Nel corso dell’ispezione nell’area di
vendita commerciale
e nel sottostante deposito, sono stati trovati giocattoli e accessori di
abbigliamento
con marchio presumibilmente contraffatto e dispositivi
di protezione individuale (FFP:
Filtering Face Piece), privi del marchio «Comunità Europea», pronti a essere distribuiti in occasione delle riaperture delle
attività commerciali. «Una
condotta particolarmente insidiosa per i consumatori che sono tratti in inganno – scrivono le fiamme gialle – sulla qualità dei prodotti acquistati, oltre
a una situazione di potenziale
pericolo per la salute anche un notevole danno al mercato legale».
Al momento del controllo, inoltre, non sono stati esibiti documenti commerciali o fatture che attestassero la provenienza della merce e il regolare acquisto da operatori economici cinesi autorizzati all’esportazione in Italia. Per tale ragione, i militari della compagnia di Catania hanno proceduto al sequestro penale della merce e hanno denunciato il cittadino di nazionalità cinese per introduzione nello Stato e commercio di prodotti con segni falsi, frode nell’esercizio del commercio e ricettazione.
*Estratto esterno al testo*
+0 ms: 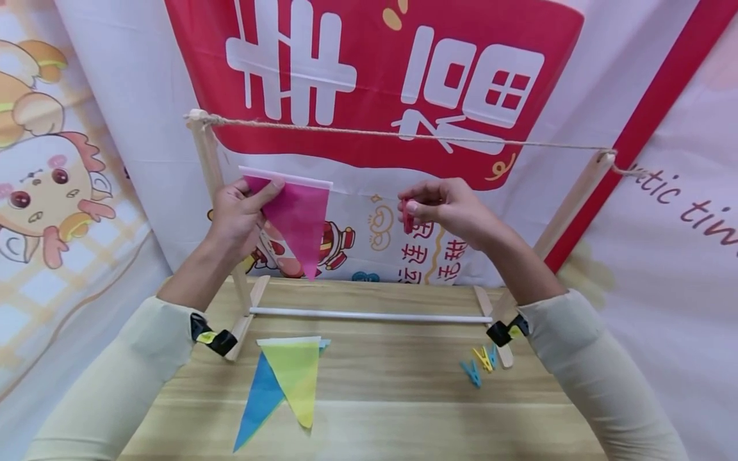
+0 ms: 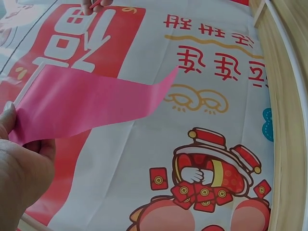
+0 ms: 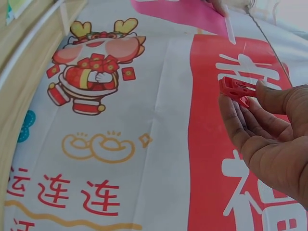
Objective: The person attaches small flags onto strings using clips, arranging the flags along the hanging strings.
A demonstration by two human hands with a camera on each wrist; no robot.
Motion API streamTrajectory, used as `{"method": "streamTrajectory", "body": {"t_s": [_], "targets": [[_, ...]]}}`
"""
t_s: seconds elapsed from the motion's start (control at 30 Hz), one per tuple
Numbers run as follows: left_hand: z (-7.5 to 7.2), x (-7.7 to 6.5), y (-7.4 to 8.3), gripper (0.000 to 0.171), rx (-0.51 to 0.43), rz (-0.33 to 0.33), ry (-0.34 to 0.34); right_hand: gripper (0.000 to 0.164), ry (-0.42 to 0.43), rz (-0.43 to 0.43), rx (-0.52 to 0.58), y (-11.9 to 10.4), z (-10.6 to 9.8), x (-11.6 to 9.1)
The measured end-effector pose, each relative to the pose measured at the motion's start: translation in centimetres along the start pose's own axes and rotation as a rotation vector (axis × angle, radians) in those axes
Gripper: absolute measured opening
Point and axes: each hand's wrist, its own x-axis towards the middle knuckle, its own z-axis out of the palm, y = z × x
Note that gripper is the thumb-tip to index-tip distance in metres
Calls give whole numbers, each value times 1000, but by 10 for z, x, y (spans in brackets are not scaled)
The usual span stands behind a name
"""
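A pink triangular pennant [image 1: 300,218] with a white top edge hangs point down from my left hand [image 1: 239,214], which pinches it near its upper left corner. In the left wrist view the pennant [image 2: 91,98] spreads out from the thumb. My right hand [image 1: 455,208] holds a red clothespin [image 1: 408,214] between thumb and fingers; the right wrist view shows the clothespin [image 3: 236,90] at the fingertips. Both hands are raised below a twine line [image 1: 357,132] strung between two wooden posts, the left post [image 1: 207,150] and the right post [image 1: 576,198].
On the wooden table [image 1: 392,371] lie a yellow pennant [image 1: 294,378] and a blue pennant [image 1: 262,397], overlapping. Blue and yellow clothespins [image 1: 483,358] rest near the right post's foot. A white rod [image 1: 369,315] joins the stand's feet. A printed cloth [image 1: 369,77] hangs behind.
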Motion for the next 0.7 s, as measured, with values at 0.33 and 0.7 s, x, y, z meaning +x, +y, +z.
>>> {"method": "streamTrajectory", "body": {"t_s": [0.33,0.7], "targets": [[11,5,8,48,-47,37,1,39,14,-14,-18,-21,1,9],[13,1,13,57,-34,54,13,37,-2,-35,-15,-34,11,17]]}}
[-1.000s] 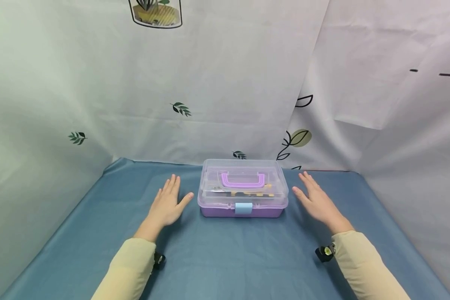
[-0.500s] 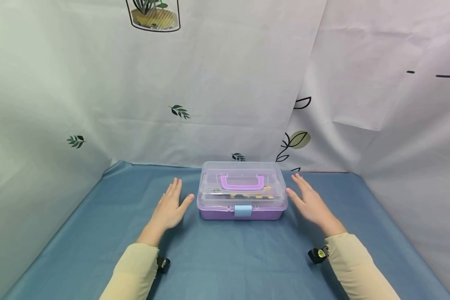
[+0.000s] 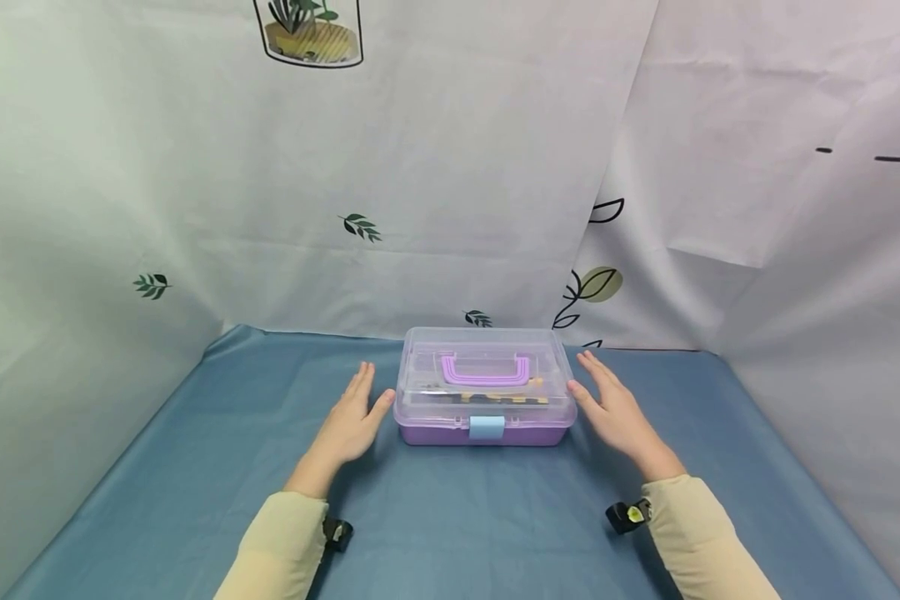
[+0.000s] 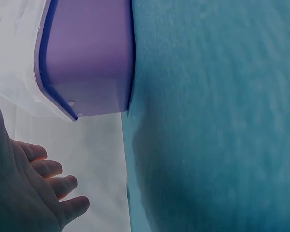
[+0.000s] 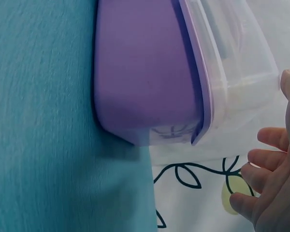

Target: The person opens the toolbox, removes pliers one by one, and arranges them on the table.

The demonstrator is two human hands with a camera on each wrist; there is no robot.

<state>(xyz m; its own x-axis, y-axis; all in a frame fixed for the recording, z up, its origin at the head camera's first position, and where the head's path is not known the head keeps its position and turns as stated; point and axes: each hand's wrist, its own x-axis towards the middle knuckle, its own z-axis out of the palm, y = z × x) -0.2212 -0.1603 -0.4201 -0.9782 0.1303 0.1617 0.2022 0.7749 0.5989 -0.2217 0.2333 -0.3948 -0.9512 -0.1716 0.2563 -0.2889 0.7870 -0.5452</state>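
Observation:
A purple storage box [image 3: 450,436] with a see-through lid, a purple carry handle [image 3: 486,379] and a light blue latch [image 3: 487,427] stands closed on the blue cloth. Through the lid something yellow and black shows; its kind cannot be told. My left hand [image 3: 350,423] is just off the box's left side, fingers straight, thumb close to the lid's edge. At the right side is my right hand [image 3: 617,417], its fingers extended and its thumb at or very near the lid; contact cannot be told. Neither hand holds anything. Both wrist views show the box's purple base [image 4: 89,53] beside the hand.
A blue cloth [image 3: 450,525] covers the table. White patterned fabric [image 3: 450,167] hangs behind it and along both sides, right behind the box. A small black camera [image 3: 626,517] sits on the right wrist, another [image 3: 337,534] on the left.
Both hands have moved inward, closing on the two sides of the box. The box stays in its place on the cloth; the head view has shifted slightly.

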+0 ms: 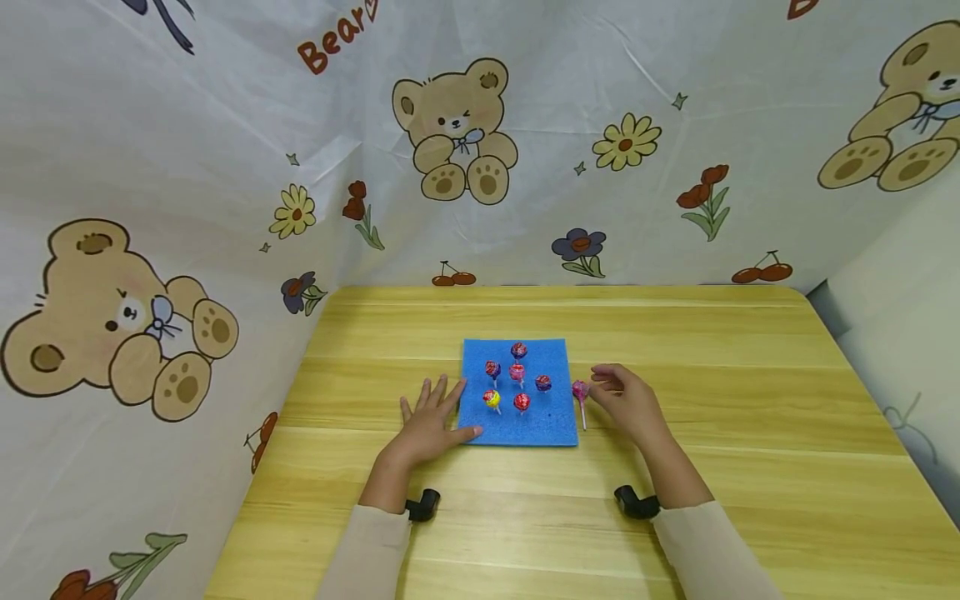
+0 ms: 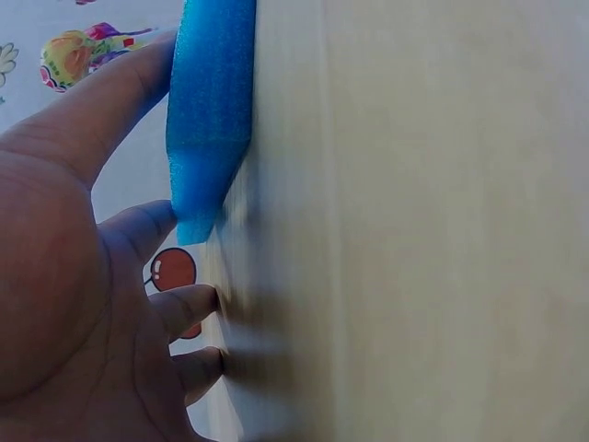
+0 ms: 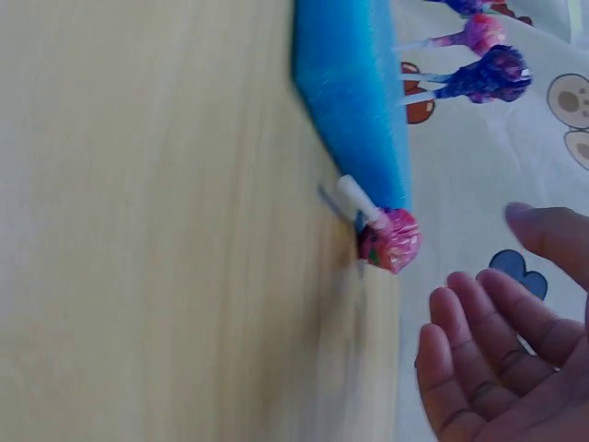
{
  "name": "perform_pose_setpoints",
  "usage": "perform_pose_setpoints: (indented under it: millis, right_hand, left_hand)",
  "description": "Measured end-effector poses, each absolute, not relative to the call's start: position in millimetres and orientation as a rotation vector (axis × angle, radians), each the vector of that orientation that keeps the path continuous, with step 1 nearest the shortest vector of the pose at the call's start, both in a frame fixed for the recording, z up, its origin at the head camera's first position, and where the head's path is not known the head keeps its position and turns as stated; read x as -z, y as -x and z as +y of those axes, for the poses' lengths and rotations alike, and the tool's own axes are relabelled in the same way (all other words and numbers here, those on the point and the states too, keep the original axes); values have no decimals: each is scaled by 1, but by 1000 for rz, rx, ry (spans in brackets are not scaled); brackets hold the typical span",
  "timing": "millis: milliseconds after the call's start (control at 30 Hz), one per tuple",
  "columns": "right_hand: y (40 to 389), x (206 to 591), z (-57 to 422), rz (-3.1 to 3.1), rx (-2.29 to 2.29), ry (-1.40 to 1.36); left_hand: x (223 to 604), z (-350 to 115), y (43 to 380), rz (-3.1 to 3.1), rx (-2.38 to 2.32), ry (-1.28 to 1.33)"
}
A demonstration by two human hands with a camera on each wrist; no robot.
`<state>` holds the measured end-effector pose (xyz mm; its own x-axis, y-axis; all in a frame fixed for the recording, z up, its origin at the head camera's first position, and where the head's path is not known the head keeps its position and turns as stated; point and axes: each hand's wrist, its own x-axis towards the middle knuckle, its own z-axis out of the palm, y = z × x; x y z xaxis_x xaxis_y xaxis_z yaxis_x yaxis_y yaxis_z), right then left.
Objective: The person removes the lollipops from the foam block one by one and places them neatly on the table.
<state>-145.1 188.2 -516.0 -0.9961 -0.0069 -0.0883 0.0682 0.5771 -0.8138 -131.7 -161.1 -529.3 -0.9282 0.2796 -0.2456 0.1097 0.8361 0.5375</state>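
A blue foam board (image 1: 551,429) lies on the table with several wrapped lollipops standing upright in it, among them a yellow lollipop (image 1: 491,398) and a red lollipop (image 1: 522,402). My left hand (image 1: 426,429) is spread flat at the board's left side, its thumb and fingertips on the edge. A pink lollipop (image 3: 391,241) lies loose on the table beside the board's right edge, its white stick pointing toward me in the head view. Just right of it hovers my right hand (image 1: 628,402), fingers relaxed; the right wrist view shows a gap between them and the lollipop.
The wooden table (image 1: 712,400) reaches out on both sides of the board. A white curtain (image 1: 555,67) printed with bears and flowers hangs behind the table and along its left side. A black wrist camera (image 1: 636,502) sits at the right wrist, another at the left.
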Motion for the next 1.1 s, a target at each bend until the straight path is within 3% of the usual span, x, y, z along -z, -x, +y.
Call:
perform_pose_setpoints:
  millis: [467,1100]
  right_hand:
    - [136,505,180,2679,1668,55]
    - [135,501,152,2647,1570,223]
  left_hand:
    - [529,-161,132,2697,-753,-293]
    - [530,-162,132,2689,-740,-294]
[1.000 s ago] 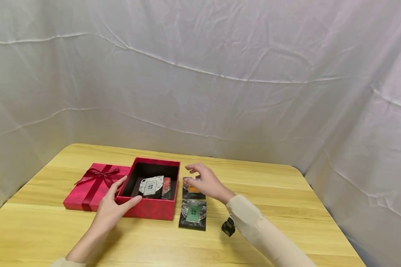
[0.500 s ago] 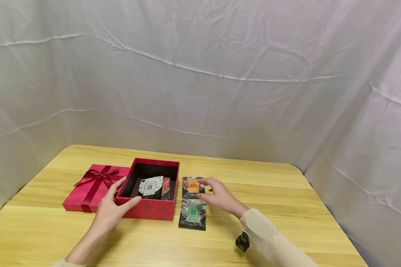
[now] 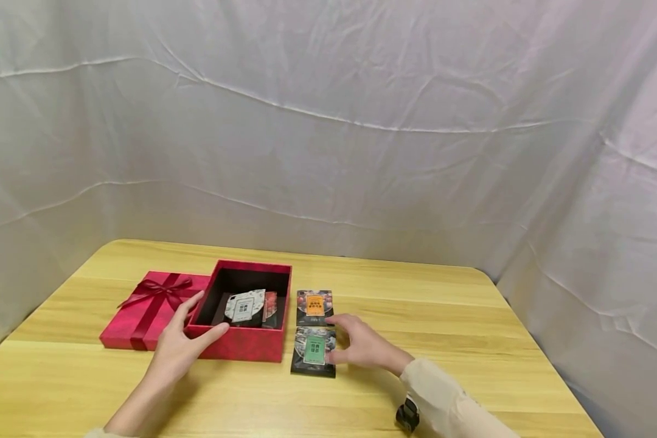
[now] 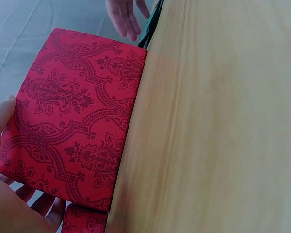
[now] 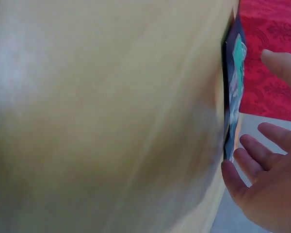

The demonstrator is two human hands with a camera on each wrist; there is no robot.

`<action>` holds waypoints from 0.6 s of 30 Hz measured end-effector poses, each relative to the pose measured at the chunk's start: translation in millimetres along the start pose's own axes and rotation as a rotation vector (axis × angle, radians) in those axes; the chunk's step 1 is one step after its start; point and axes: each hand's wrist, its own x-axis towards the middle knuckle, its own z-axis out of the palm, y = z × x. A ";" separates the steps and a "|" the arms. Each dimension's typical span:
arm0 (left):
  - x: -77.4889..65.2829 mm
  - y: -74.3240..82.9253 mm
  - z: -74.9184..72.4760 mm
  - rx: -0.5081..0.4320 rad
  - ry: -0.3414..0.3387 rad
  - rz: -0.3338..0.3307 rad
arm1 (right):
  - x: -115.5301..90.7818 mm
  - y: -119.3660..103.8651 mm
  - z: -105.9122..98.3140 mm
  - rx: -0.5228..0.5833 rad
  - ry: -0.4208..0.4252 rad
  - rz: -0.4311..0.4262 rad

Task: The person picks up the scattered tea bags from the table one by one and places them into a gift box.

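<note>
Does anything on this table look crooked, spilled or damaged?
Nothing looks spilled or damaged. The white-labelled packet inside the red box looks askew, angled to the walls, whereas the orange-labelled packet and green-labelled packet outside line up neatly.

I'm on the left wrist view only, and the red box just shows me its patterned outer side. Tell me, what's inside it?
Observer: The head view shows a white-patterned packet in the red box, with part of a red packet beside it.
Operator: Where's the lid, and what's on top of it?
Observer: The lid lies beside the box on the table, with a dark red bow on top.
Operator: I see some fingers past the box and a green edge. Any other packet near them?
Observer: Yes, an orange-labelled packet lies just beyond the green-labelled packet, both near the right hand.
</note>
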 end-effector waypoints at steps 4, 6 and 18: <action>-0.6 0.4 -0.3 0.002 0.003 0.001 | -1.4 -1.5 3.4 -0.025 -0.037 -0.023; -0.9 0.4 -0.3 0.005 0.004 0.004 | -1.9 -2.4 4.8 -0.034 -0.051 -0.024; 0.1 -0.4 -0.6 -0.006 -0.007 -0.001 | -4.5 -1.7 11.8 -0.143 -0.082 -0.030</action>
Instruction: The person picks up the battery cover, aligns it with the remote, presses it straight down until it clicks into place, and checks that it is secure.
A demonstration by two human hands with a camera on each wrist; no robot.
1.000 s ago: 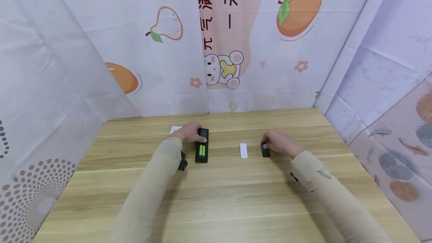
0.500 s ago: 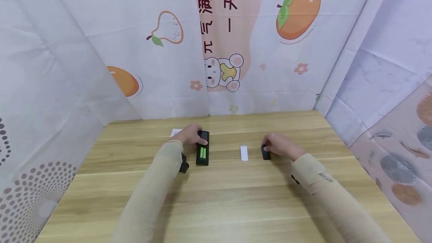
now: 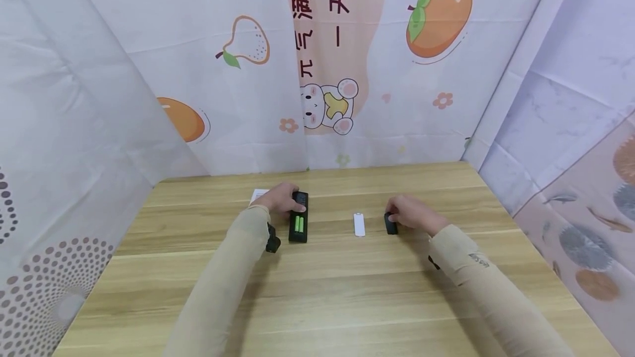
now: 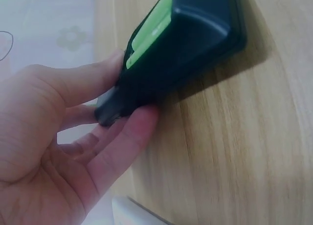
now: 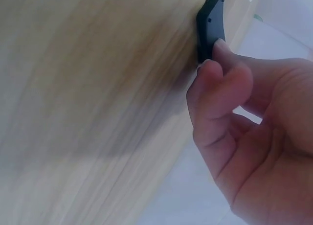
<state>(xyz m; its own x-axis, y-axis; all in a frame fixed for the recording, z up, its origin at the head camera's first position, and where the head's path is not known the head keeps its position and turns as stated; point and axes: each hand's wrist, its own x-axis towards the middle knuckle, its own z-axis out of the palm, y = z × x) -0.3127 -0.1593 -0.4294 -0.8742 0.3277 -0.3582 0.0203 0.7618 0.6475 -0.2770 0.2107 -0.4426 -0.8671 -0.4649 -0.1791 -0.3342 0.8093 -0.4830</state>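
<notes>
My left hand (image 3: 279, 198) grips the far end of a black remote control (image 3: 298, 237), its thumb on top and fingers along the side. The remote lies back up with its battery compartment exposed, two green batteries (image 3: 299, 224) side by side in it. In the left wrist view, thumb and fingers close around the end of the remote (image 4: 205, 44), where one battery (image 4: 151, 32) shows. Off to the right, my right hand (image 3: 409, 212) pinches a small black battery cover (image 3: 391, 227) between thumb and fingers. The right wrist view shows the cover (image 5: 210, 24) tilted, close to the tabletop.
Between the hands a narrow white cover-like piece (image 3: 359, 225) lies on the wooden table (image 3: 317, 296). A white object (image 3: 258, 194) sits partly hidden behind the left hand. Printed curtains (image 3: 248, 103) hang along the table's back and sides.
The head view has shifted slightly, moving the scene a little lower in the frame. Both hands keep their holds on the remote and the cover, with hardly any movement.
</notes>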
La marcatura CE indica che un prodotto, importato da un Paese della Comunità
Europea, è conforme alle leggi dell’UE e può quindi
liberamente circolare all’interno
del mercato unico. Si tratta di una
certificazione di qualità, che appone lo
stesso fabbricante dichiarando, sotto la propria responsabilità e dopo le opportune verifiche, che il prodotto rispetta tutte le prescrizioni, tra cui i
requisiti di sicurezza.
«Le aziende cinesi – spiegano dalla guardia di finanza – per aggirare l’ostacolo di questa
certificazione di qualità,
si sono consorziate e hanno
creato il
marchio alternativo CE, che sta invece per la
locuzione “
China Export”. Un marchio che per di più – sottolineano i finanzieri – di
qui l’aspetto ingannevole della faccenda, è pressoché
simile a quello originale: il marchio che sta per Comunità Europea presenta una maggiore
spaziatura tra le due lettere, mentre in quello che indica “China Export”
la C e la E sono meno distanti, anzi quasi unite».